Cheap Motels are … well, Cheap

Photo Aug 12, 6 47 29 AM (1) Photo Aug 12, 6 47 56 AM (1)Photo Aug 12, 5 00 29 AMWhen it’s your nickel, how cheap — or frugal, if you prefer — are you?

My priorities are safety — medical and criminal — and then dollars.

I want a clean place that won’t make me sick with bug bites, soiled sheets — yuch! — or filthy carpets. (And yes, I’ve seen them all, and left them immediately and refused any billing for a night I did not stay for those reasons.)

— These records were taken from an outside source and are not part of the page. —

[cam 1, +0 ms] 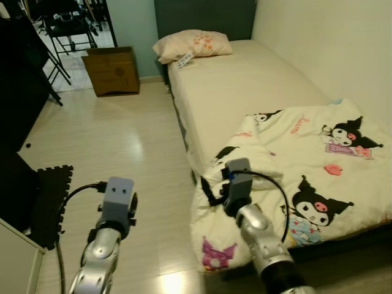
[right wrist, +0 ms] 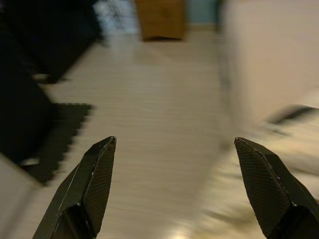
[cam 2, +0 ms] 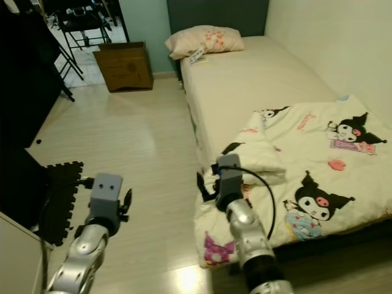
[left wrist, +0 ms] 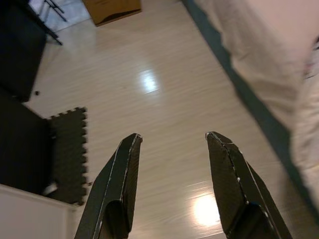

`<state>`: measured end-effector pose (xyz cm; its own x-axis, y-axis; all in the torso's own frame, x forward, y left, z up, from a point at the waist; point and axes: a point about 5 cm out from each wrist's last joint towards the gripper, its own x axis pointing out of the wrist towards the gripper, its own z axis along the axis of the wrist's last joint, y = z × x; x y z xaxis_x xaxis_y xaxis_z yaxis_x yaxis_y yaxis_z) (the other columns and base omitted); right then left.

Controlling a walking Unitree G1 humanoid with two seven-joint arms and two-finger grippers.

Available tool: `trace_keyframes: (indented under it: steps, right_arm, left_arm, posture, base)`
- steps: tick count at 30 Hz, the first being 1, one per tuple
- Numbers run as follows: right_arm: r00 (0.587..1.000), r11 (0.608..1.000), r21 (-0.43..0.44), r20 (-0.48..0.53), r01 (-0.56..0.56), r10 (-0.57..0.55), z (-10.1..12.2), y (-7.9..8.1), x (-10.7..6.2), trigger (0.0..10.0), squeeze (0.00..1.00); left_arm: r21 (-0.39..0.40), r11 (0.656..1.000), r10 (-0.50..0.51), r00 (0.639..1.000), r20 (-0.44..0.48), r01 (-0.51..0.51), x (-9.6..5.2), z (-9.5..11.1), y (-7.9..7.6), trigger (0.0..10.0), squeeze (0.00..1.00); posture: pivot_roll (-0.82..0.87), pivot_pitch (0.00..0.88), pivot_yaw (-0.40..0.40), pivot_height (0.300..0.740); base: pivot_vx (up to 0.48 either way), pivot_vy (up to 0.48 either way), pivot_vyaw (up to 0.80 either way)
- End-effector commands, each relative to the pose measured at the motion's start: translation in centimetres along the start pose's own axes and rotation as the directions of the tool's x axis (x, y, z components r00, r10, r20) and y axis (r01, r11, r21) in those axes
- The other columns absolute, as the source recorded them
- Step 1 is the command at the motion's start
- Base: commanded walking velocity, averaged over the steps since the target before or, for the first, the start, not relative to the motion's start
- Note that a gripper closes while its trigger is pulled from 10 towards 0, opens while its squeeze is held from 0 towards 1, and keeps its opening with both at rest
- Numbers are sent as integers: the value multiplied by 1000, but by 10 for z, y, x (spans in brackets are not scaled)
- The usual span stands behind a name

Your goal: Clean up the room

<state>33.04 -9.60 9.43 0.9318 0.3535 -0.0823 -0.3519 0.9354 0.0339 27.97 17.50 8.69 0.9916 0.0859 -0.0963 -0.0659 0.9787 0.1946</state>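
A white blanket (cam 1: pixel 306 159) printed with cartoon characters lies crumpled over the near end of the bed (cam 1: pixel 245 79), and its edge hangs down toward the floor. A pink pillow (cam 1: pixel 193 44) rests at the head of the bed. My right gripper (right wrist: pixel 174 140) is open beside the blanket's folded corner at the bed's edge, with nothing between its fingers (cam 1: pixel 207 191). My left gripper (left wrist: pixel 173 135) is open above the bare wooden floor (cam 1: pixel 122 141), well left of the bed, and holds nothing.
A cardboard box (cam 1: pixel 112 70) stands by the far wall left of the bed. A black foam mat (cam 1: pixel 52 196) and dark furniture (cam 1: pixel 18 79) line the left side. A white cabinet corner (cam 1: pixel 15 260) is at the near left. A folding chair (cam 1: pixel 67 24) stands behind.
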Motion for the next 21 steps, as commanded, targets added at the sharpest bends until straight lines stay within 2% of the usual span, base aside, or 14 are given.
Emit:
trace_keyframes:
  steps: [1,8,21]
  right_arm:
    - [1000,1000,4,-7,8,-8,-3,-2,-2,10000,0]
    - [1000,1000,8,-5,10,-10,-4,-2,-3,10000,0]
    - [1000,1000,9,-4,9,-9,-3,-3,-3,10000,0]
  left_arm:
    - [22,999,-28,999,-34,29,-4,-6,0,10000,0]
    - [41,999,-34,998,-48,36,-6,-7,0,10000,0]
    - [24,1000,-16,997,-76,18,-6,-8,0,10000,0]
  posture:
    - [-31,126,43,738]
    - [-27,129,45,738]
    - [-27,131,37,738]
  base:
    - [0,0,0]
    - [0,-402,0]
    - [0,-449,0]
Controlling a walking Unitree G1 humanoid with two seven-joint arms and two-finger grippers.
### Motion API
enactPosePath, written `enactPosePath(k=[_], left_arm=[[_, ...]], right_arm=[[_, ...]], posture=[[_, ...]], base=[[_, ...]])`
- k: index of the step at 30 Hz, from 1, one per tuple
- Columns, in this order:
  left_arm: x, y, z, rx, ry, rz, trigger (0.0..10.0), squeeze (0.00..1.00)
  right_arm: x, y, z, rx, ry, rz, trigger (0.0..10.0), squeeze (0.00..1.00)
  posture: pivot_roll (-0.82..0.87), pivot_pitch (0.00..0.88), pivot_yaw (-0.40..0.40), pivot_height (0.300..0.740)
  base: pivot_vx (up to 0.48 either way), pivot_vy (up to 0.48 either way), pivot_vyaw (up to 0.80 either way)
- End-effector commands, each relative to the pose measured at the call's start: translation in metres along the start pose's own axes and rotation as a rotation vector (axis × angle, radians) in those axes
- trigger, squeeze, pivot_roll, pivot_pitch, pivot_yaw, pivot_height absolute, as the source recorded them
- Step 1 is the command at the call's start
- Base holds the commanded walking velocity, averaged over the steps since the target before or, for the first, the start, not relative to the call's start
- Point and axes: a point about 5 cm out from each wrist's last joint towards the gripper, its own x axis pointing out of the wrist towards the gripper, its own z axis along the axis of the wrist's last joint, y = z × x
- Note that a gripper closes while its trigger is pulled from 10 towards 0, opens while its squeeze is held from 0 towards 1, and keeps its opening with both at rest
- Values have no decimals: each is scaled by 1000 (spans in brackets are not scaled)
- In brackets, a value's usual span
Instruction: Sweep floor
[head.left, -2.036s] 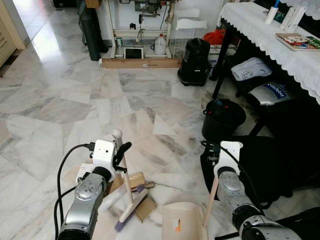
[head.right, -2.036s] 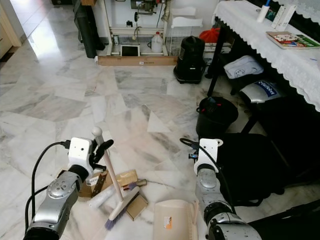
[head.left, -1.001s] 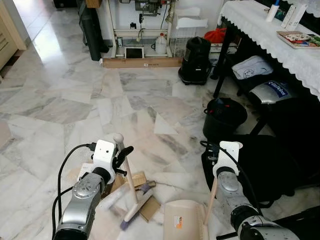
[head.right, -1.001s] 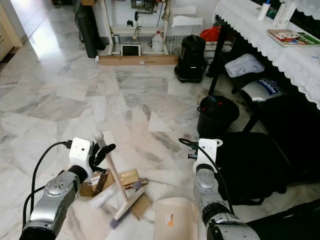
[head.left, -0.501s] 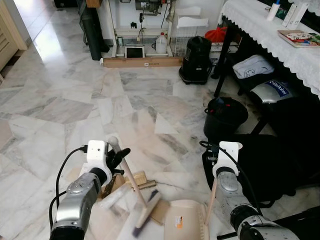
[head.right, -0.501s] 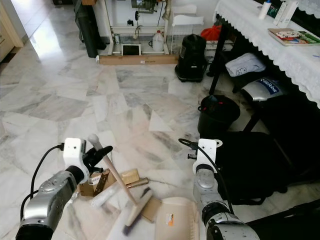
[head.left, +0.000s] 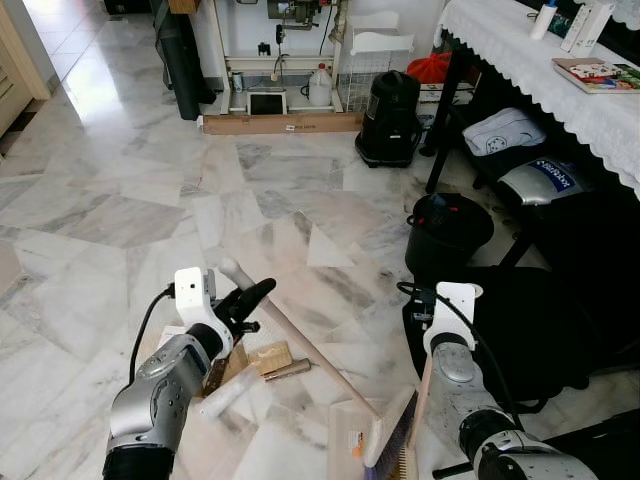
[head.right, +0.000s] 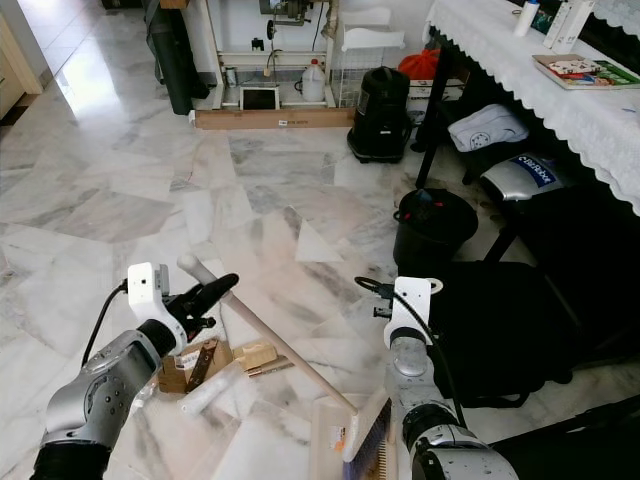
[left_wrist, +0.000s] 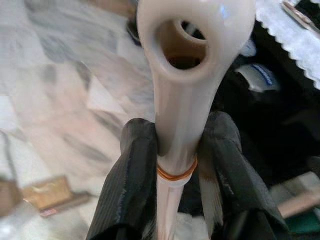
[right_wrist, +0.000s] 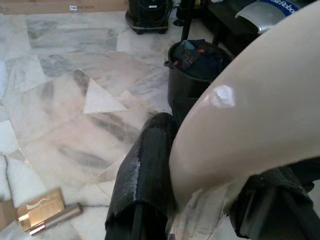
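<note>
The left gripper (head.left: 243, 301) pinches the top of the broom (head.left: 300, 345) — its handle slants rightward down to the bristles at the dustpan (head.left: 352, 445). Cardboard scraps (head.left: 268, 357) lie just beside it on the marble floor (head.left: 120, 200). The right gripper (right_wrist: 200, 200) clamps the dustpan's pale handle; beyond stands a black bin (head.left: 447, 232).

Both eye views look forward and down from head height onto the marble floor (head.left: 120, 200), sharing nearly the whole scene, the right eye's picture shifted slightly sideways. The left wrist view sits very close behind the broom handle (left_wrist: 182, 115), looking along it. The right wrist view looks closely past the dustpan handle (right_wrist: 250, 110) toward the black bin (right_wrist: 200, 62), also seen right of centre in both eye views.
</note>
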Motion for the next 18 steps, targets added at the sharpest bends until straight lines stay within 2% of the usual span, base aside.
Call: enactPosePath(k=[1, 2, 4, 6, 8, 16, 18], left_arm=[[2, -7, 30, 83, -149, 11, 10000, 0], [2, -7, 30, 83, -149, 11, 10000, 0], [1, -8, 45, 147, -241, 51, 10000, 0], [1, -8, 47, 155, -253, 55, 10000, 0], [0, -12, 58, 212, -333, 79, 10000, 0], [-2, -19, 71, 237, -423, 87, 10000, 0], [-3, -19, 76, 256, -467, 115, 10000, 0]], right_arm=[[1, 1, 1, -1, 12, 9, 10000, 0], [1, 1, 1, -1, 12, 9, 10000, 0], [2, -1, 4, 15, -3, 5, 10000, 0], [3, -1, 5, 16, -5, 5, 10000, 0], [3, -3, 8, 30, -28, -2, 10000, 0], [4, -10, 13, 46, -74, -22, 10000, 0], [5, -15, 19, 68, -118, -49, 10000, 0]], posture=[[79, 40, -33, 740], [79, 40, -33, 740], [75, 31, -36, 740], [75, 31, -36, 740], [75, 23, -45, 740], [68, 20, -53, 740], [68, 20, -53, 740]], base=[[0, 0, 0], [0, 0, 0], [0, 0, 0], [0, 0, 0], [0, 0, 0], [0, 0, 0], [0, 0, 0]])
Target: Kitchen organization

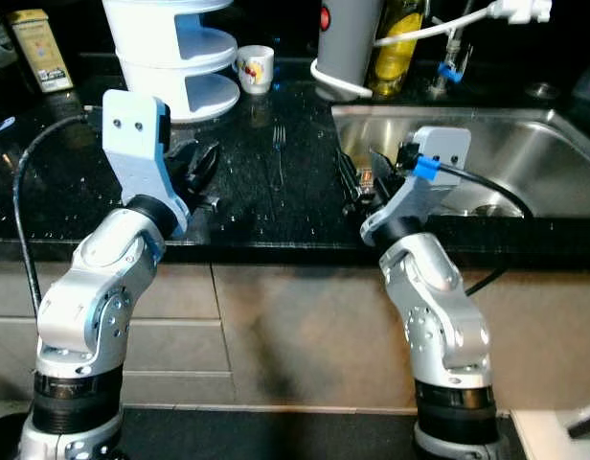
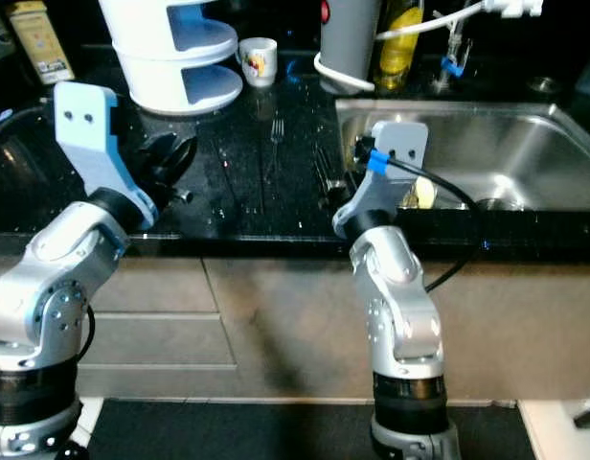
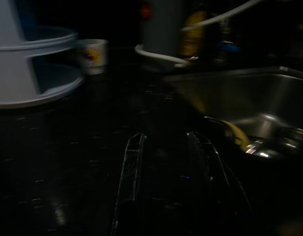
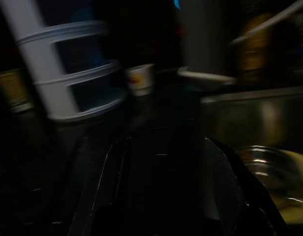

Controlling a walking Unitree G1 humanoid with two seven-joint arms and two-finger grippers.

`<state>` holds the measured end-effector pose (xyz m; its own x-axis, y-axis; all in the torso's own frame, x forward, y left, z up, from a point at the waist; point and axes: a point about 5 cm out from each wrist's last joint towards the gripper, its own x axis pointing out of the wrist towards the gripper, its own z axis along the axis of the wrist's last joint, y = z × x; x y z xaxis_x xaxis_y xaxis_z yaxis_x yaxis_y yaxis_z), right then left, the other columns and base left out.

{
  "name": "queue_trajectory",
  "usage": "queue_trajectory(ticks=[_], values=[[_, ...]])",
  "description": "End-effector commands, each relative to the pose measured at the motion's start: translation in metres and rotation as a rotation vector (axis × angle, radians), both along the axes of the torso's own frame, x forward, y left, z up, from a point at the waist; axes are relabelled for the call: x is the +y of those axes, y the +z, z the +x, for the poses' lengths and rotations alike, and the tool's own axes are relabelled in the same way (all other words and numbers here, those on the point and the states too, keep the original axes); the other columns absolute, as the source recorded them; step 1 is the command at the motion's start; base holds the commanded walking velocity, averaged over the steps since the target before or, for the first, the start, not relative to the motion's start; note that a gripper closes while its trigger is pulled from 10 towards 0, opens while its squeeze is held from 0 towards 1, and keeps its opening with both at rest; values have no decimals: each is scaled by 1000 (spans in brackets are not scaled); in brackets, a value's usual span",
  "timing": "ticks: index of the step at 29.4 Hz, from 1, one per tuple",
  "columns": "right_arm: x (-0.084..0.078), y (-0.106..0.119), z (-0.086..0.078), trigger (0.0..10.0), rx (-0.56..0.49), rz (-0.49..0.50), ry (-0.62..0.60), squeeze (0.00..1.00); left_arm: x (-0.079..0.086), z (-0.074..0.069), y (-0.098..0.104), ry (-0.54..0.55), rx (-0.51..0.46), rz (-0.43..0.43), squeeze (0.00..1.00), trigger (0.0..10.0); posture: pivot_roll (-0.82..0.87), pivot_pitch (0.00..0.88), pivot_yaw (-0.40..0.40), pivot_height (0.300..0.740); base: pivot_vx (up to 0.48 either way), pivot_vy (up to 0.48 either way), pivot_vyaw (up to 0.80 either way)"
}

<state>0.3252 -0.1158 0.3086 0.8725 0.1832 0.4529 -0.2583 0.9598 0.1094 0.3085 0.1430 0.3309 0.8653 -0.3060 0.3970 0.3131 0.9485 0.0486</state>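
From my seat I can read no word, number or brand anywhere. The yellow packet (image 1: 41,48) at the far left of the worktop (image 1: 247,206) carries dark print, but it is too small and soft to make out. The small white cup (image 1: 256,68) beside the white tiered stand (image 1: 175,57) bears a coloured picture (red and yellow, no letters that I can tell). The yellow bottle (image 1: 396,43) behind the sink (image 1: 487,153) has a label I cannot read. Both wrist views are too dark for any lettering.
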Motion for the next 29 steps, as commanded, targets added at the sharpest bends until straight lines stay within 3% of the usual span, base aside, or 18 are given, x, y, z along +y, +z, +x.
queue_trajectory(ticks=[1,14,18,23,29], values=[[2,0,-2,10000,2,12,15,0,5,-1,-2,23,14,12,0,10000,15,182,-12,740,0,0,0],[2,-1,-1,10000,16,11,17,0,18,2,-9,51,80,41,0,10000,18,188,-21,740,0,0,0],[2,-3,-1,10000,25,13,15,0,16,1,-11,18,115,80,0,10000,19,188,-20,740,0,0,0],[2,-6,-1,10000,35,18,13,0,14,0,-11,-4,130,71,0,10000,26,183,-12,740,0,480,0],[2,-10,-2,10000,47,30,7,0,12,-1,-13,-28,155,77,0,10000,36,178,1,740,0,0,0]])
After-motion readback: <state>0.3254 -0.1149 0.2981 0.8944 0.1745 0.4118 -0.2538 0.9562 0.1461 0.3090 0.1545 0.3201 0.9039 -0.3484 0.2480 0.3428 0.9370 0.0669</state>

And I want a safe place in a reasonably nice-looking neighborhood with locks that work on windows, sliding glass doors, if any, and main door. And I want a well-lit parking lot with an available space visible from the front desk.

A security guard patrolling the parking lot is not a good sign.

“Park at your own risk” signs, however, are the norm but do not necessarily absolve the hotel from responsibility. If something happens to your car in their parking lot, consult an attorney. Don’t just take their word for it.

Speaking of which, my cardinal rule is to empty the visible parts of the car at night. Leave absolutely nothing inside where it can be seen.

That rule comes from a stay at a Hampton Inn in an otherwise safe-looking neighborhood in Memphis Tennessee. We emptied our car as per the above but the cars on either side did not. In the morning, their windows were smashed, ours were not.